(ABOUT THIS EXERCISE):
Keeping every word the same, give again only the lines from the one with "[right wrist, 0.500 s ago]" through the end of the data, both included, and leave every picture out.

----

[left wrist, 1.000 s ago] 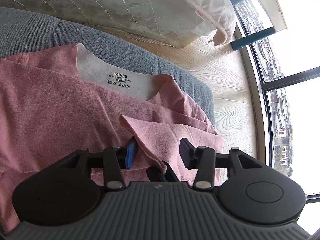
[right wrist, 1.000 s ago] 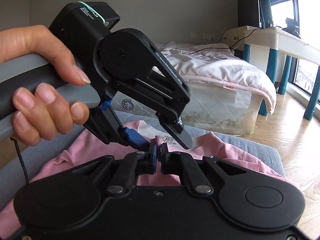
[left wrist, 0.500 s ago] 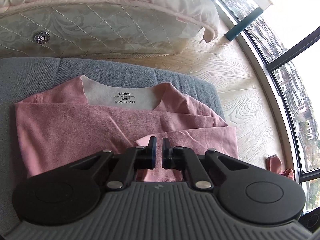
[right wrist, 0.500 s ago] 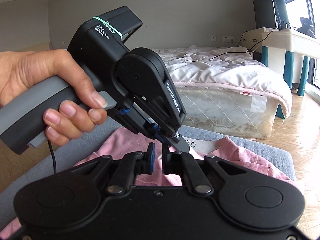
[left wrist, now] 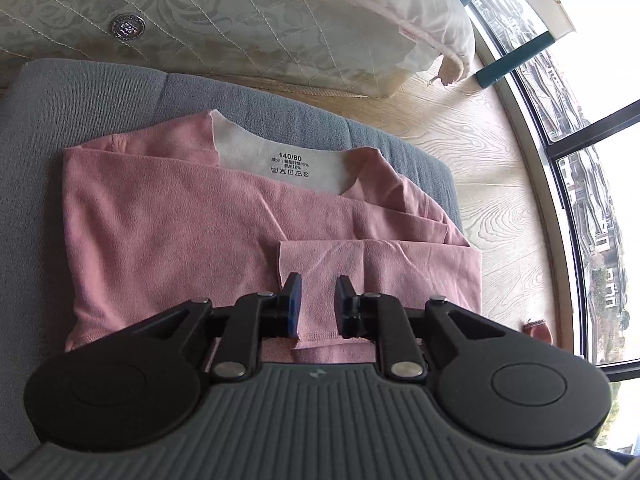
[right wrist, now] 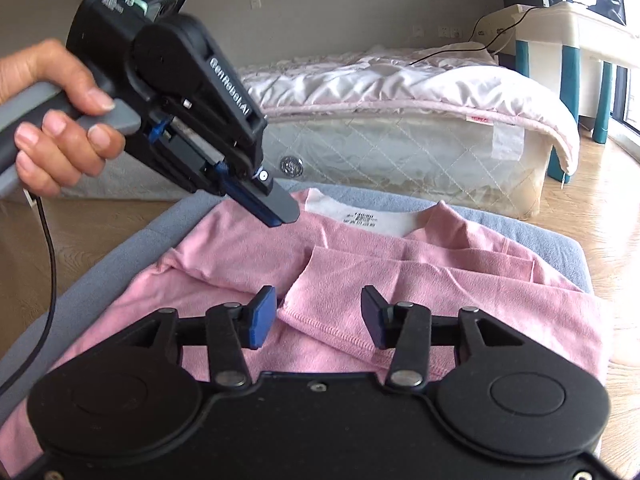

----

(ANSWER SECTION):
[right wrist, 0.500 s ago] 
[left wrist, now] 
[right wrist, now] 

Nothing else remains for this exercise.